The script documented here, then, is intended to regularly grab the HTML of the page containing the index to the PDF files, uses an HTML parser to locate the URLs of the PDFs (they are consistent enough, so far, to rely on, as they all start with weekly_permits_approved_), compares the URLs received to a cache or previously-scraped URLs stored in a MySQL table, updates the table if a new PDF is found, and then creates an RSS feed that contains pointers to the most recent 36 PDFs found.
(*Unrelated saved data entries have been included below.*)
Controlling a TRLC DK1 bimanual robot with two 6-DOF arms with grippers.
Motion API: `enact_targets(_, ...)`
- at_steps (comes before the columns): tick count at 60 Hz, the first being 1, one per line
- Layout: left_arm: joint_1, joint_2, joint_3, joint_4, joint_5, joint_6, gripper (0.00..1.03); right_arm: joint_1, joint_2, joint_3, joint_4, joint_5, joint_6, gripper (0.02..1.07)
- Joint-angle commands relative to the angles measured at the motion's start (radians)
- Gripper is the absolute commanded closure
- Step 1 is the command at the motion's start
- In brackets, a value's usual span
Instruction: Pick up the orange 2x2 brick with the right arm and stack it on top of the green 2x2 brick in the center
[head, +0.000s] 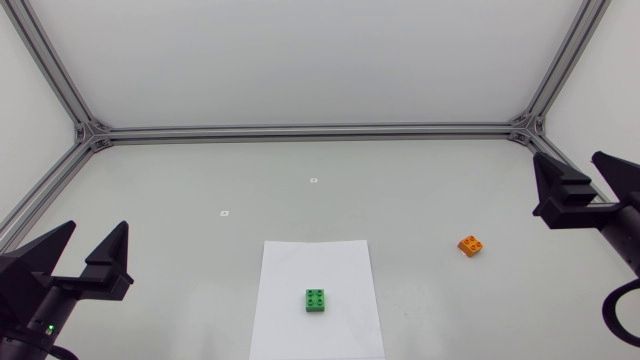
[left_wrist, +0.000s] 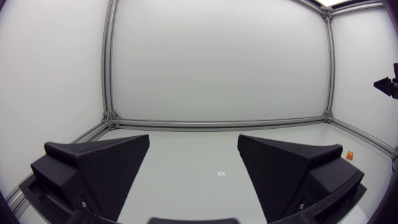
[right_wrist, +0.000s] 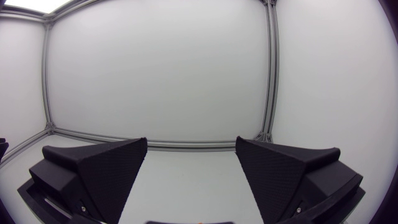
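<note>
The orange 2x2 brick (head: 473, 245) lies on the white table, right of center, slightly turned. The green 2x2 brick (head: 316, 300) rests on a white paper sheet (head: 300, 265) at the front middle. My right gripper (head: 577, 172) hovers open and empty at the right edge, behind and to the right of the orange brick. At the front left corner my left gripper (head: 96, 238) is open and holds nothing. In the left wrist view the gripper (left_wrist: 194, 148) has its fingers wide apart, with the orange brick (left_wrist: 350, 155) small and far off beyond one finger. The right wrist view's gripper (right_wrist: 191, 149) shows neither brick.
Aluminium frame rails (head: 300, 130) run along the back and sides of the table. Two tiny white markers (head: 313, 180) (head: 225, 212) lie behind the paper. Bare table lies between the orange brick and the sheet.
</note>
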Motion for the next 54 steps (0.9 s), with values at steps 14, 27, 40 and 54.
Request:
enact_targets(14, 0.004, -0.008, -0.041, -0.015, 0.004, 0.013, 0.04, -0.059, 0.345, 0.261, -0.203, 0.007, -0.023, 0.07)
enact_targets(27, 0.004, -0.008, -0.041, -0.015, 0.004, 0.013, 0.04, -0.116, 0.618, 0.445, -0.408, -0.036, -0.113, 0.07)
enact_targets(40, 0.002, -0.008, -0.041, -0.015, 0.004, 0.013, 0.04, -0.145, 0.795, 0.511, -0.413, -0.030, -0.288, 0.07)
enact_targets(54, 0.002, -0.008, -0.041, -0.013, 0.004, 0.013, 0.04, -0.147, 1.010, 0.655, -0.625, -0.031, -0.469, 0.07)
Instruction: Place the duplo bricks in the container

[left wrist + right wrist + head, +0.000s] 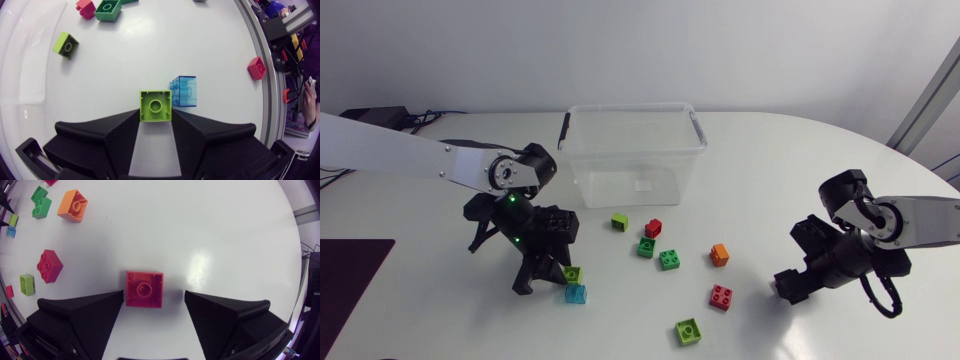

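White tabletop [770,160] carries every brick outside the empty clear container [630,107]; my left gripper [155,113] clamps the lime brick [155,105], my right gripper [154,295] stands open around a red brick [144,289].

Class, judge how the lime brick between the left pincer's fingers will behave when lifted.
The lime brick looks rigid with flat sides, so the left pincer should grip it squarely. Small and blocky, it seems light, unlikely to roll. The blue brick alongside may get nudged.
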Action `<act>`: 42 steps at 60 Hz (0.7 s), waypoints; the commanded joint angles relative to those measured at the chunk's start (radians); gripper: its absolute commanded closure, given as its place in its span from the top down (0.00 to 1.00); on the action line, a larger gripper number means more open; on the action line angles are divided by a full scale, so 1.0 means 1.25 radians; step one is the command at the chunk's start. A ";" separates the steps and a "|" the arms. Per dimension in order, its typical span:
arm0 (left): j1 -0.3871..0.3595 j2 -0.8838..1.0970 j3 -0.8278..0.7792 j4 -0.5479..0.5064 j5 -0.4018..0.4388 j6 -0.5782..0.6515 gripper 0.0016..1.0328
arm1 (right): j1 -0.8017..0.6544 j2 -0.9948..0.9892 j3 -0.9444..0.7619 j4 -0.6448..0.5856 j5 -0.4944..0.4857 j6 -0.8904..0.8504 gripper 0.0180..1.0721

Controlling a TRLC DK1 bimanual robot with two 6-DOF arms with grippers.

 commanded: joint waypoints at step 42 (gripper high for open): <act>0.068 -0.143 0.268 0.054 0.066 -0.189 0.38 | 0.015 -0.156 -0.001 -0.059 -0.019 -0.001 0.25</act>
With the RSS feed in place and subscribed to, I can now get automatically alerted in my RSS newsreader whenever a new index of building permits is issued.

Download Source Code

You can browse the source code from a browser, or grab the latest version of the source code using Subversion at:

svn://svn.reinvented.net/CharlottetownRSS/BuildingPermits

or

http://svn.reinvented.net/CharlottetownRSS/BuildingPermits

Dependencies

The script has the following dependencies:

MySQL Table for Permit Summary Cache

You'll need a MySQL server where you can create a table to hold a cache of weekly summaries already discovered. In a database on that server you'll need to create a table with the the following structure:

CREATE TABLE `permitcache` (
  `number` int(11) NOT NULL auto_increment,
  `dateadded` datetime NOT NULL default '0000-00-00 00:00:00',
  `url` text NOT NULL,
  `heading` varchar(50) NOT NULL default '',
  `filesize` int(11) NOT NULL default '0',
  UNIQUE KEY `numberdex` (`number`)
) 

You don't have to call the table permitcache -- you can set an arbitrary name for it in the script.

Install

To get the script running, take the following steps:

  1. Create the MySQL table as above, and note the hostname, database name, table name, and authentication information for the table.
  2. In the permits2rss.php script, modify the user-configurable options:
    1. Set the MySQL server, database and table information.
    2. Change the URL of the web page containing the index of weekly permit summaries, if required.
    3. Change the variables used to store information to be embedded in the RSS feed, if required.
    4. Set the location for the RSS feed to be created; this should be a web-accessible file location if you want to make the RSS feed public.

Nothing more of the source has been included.